Information supplied:
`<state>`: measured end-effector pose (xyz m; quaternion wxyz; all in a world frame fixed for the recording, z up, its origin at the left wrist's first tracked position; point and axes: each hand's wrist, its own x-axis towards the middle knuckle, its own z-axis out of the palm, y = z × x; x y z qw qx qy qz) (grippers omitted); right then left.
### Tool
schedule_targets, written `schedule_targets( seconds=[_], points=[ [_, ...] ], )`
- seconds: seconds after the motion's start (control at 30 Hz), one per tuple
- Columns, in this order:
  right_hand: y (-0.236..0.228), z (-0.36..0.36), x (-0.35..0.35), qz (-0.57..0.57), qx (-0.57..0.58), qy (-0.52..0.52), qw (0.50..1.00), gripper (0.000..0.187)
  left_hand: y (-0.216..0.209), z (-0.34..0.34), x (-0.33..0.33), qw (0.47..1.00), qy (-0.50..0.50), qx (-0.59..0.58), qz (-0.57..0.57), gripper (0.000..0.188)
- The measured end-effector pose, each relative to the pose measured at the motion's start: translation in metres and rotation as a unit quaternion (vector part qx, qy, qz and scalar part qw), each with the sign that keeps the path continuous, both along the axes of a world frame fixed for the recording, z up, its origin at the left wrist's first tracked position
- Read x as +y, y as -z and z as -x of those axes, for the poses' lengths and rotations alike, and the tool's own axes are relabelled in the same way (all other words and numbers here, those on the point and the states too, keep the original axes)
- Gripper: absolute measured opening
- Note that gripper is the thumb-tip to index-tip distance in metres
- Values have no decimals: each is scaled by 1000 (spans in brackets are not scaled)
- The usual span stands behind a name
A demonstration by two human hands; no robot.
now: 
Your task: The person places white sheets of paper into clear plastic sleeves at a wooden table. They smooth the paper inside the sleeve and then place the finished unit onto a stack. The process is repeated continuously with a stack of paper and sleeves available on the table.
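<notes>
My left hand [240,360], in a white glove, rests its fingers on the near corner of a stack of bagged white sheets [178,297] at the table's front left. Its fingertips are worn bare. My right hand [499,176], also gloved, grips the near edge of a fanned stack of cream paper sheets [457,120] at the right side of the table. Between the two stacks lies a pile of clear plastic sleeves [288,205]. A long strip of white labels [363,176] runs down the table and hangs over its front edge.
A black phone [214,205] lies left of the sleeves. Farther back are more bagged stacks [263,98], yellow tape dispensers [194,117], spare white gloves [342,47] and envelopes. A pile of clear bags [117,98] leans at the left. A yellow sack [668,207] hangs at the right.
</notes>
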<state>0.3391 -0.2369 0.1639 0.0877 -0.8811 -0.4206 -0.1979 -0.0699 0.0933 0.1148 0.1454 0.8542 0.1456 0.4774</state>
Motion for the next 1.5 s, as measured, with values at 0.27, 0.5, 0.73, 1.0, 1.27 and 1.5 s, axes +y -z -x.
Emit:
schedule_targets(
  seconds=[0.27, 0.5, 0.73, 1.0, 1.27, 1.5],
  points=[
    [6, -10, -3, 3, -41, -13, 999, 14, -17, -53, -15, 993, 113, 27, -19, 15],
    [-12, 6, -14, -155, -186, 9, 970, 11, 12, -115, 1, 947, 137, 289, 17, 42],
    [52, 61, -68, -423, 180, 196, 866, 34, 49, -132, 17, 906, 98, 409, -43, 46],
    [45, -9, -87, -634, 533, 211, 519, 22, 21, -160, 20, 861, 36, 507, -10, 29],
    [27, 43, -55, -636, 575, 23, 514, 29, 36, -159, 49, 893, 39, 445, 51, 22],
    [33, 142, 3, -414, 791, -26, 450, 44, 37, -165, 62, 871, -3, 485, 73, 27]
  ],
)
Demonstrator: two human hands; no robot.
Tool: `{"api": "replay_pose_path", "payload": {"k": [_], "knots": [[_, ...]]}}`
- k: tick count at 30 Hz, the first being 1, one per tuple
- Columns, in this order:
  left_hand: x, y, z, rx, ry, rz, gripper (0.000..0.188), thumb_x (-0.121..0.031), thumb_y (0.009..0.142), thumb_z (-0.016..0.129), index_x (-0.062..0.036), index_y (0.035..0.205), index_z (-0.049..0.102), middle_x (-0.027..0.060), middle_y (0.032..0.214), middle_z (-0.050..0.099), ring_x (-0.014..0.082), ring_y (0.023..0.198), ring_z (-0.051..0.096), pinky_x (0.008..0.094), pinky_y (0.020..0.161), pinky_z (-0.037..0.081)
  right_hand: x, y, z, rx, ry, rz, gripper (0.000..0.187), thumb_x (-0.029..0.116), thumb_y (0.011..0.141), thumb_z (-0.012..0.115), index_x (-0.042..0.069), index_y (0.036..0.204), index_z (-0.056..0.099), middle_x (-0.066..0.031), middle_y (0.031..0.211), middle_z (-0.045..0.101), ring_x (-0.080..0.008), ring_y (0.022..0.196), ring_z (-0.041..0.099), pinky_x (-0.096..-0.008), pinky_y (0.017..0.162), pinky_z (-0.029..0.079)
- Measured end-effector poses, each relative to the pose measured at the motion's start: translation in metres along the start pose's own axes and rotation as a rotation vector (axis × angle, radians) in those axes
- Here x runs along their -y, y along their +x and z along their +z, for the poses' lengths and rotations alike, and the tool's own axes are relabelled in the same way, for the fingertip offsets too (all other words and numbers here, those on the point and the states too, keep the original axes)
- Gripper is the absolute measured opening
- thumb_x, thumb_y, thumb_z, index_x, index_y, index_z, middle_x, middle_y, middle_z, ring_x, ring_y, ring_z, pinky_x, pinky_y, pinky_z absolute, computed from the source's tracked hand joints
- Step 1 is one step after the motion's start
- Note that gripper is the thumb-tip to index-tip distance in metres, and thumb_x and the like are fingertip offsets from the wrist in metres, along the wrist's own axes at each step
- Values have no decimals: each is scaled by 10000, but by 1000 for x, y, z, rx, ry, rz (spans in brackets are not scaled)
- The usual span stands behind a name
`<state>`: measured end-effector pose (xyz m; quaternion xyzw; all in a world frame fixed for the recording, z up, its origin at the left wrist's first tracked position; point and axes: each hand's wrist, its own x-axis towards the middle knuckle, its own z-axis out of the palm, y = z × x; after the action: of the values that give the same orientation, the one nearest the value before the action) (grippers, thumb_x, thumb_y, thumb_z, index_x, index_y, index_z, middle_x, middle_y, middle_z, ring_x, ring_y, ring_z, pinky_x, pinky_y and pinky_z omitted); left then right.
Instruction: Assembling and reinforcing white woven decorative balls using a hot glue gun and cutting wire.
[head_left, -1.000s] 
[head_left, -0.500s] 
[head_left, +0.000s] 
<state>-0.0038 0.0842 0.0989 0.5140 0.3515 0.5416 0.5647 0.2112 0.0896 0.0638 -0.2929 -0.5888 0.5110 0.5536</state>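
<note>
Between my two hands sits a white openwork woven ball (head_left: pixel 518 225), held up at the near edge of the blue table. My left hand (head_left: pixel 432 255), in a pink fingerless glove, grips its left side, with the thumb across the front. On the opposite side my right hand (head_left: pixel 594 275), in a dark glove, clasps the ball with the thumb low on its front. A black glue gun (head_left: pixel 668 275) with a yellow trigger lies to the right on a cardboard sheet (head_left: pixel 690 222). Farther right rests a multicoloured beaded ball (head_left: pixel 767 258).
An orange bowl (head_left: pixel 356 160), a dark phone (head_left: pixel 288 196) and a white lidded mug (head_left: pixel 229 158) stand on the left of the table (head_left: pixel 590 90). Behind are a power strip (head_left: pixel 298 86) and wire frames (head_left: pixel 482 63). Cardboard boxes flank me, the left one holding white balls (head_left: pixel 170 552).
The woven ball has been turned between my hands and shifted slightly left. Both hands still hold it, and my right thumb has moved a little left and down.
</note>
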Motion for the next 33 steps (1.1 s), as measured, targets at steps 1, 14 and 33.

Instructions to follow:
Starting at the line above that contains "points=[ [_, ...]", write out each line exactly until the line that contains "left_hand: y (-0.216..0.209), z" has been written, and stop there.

Your solution:
schedule_targets, written `schedule_targets( seconds=[_], points=[ [_, ...] ], )`
- seconds: seconds after the motion's start (control at 30 Hz), one per tuple
- Columns, in this order:
  right_hand: y (-0.236..0.228), z (-0.36..0.36), x (-0.35..0.35), qz (-0.57..0.57), qx (-0.57..0.58), qy (-0.52..0.52), qw (0.50..1.00), gripper (0.000..0.187)
  left_hand: y (-0.216..0.209), z (-0.34..0.34), x (-0.33..0.33), qw (0.47..1.00), qy (-0.50..0.50), qx (-0.59..0.58), qz (-0.57..0.57), gripper (0.000..0.188)

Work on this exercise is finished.